My only gripe with PyCrypto is its documentation. The auto-generated API doc is next to useless, and this overview is somewhat dated and didn’t address the questions I had about the module. It isn’t surprising that a few modules were created just to provide simpler and better documented wrappers around PyCrypto.

In this article I want to present how to use PyCrypto for simple symmetric encryption and decryption of files using the AES algorithm.

Simple AES encryption

Here’s how one can encrypt a string with AES:

from Crypto.Cipher import AES

key = '0123456789abcdef'
mode = AES.MODE_CBC
encryptor = AES.new(key, mode)

text = 'j' * 64 + 'i' * 128
ciphertext = encryptor.encrypt(text)

Since the PyCrypto block-level encryption API is very low-level, it expects your key to be either 16, 24 or 32 bytes long (for AES-128, AES-196 and AES-256, respectively). The longer the key, the stronger the encryption.

Having keys of exact length isn’t very convenient, as you sometimes want to use some mnemonic password for the key. In this case I recommend picking a password and then using the SHA-256 digest algorithm from hashlib to generate a 32-byte key from it. Just replace the assignment to key in the code above with:

import hashlib

password = 'kitty'
key = hashlib.sha256(password).digest()

Keep in mind that this 32-byte key only has as much entropy as your original password. So be wary of brute-force password guessing, and pick a relatively strong password (kitty probably won’t do). What’s useful about this technique is that you don’t have to worry about manually padding your password – SHA-256 will scramble a 32-byte block out of any password for you.
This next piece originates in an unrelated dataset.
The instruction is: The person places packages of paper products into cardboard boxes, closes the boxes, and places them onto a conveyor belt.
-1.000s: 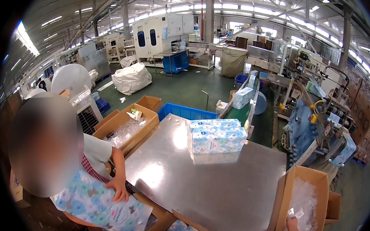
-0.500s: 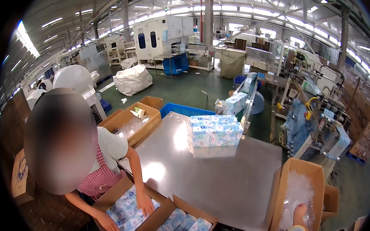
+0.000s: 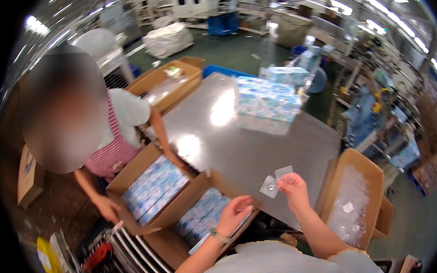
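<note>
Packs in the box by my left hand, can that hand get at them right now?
Probably yes: your left hand looks empty and is right at the box, whose top is open, with no flap covering the packs.

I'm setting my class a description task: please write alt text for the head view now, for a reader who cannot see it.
A person's right hand holds clear plastic pieces above a metal table, the left hand open by a carton of blue-patterned packs. Left, a co-worker in a patterned apron stands at another packed carton.
</note>
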Action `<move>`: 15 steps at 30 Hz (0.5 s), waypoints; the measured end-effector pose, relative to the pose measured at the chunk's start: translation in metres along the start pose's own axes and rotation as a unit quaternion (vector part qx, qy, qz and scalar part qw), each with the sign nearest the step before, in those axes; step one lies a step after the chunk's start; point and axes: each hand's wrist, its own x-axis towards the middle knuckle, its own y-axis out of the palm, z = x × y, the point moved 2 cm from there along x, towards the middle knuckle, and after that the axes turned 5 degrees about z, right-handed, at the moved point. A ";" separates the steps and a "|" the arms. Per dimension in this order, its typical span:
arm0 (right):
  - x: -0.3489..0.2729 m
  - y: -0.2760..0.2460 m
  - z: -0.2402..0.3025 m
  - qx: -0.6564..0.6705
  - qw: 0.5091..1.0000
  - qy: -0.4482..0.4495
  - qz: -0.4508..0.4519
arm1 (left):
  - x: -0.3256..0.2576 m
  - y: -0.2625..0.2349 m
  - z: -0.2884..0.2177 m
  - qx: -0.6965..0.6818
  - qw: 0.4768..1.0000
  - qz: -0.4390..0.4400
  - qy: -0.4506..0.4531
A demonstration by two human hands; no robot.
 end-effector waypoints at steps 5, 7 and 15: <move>0.001 0.082 -0.068 -0.031 0.976 0.132 0.168 | -0.024 -0.042 0.022 -0.038 0.981 -0.189 -0.016; 0.016 0.094 -0.097 -0.071 0.961 0.164 0.210 | -0.048 -0.070 0.038 -0.049 0.961 -0.271 -0.021; 0.078 0.140 -0.218 -0.399 0.787 0.335 0.331 | -0.101 -0.173 0.138 0.047 0.896 -0.389 -0.211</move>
The next thing the code does is set the block mode of AES. I won’t get into all the details, but unless you have some special requirements, CBC should be good enough for you.

We create a new AES encryptor object with Crypto.Cipher.AES.new, and give it the encryption key and the mode. Next comes the encryption itself. Again, since the API is low-level, the encrypt method expects your input to consist of an integral number of 16-byte blocks (16 is the size of the basic AES block).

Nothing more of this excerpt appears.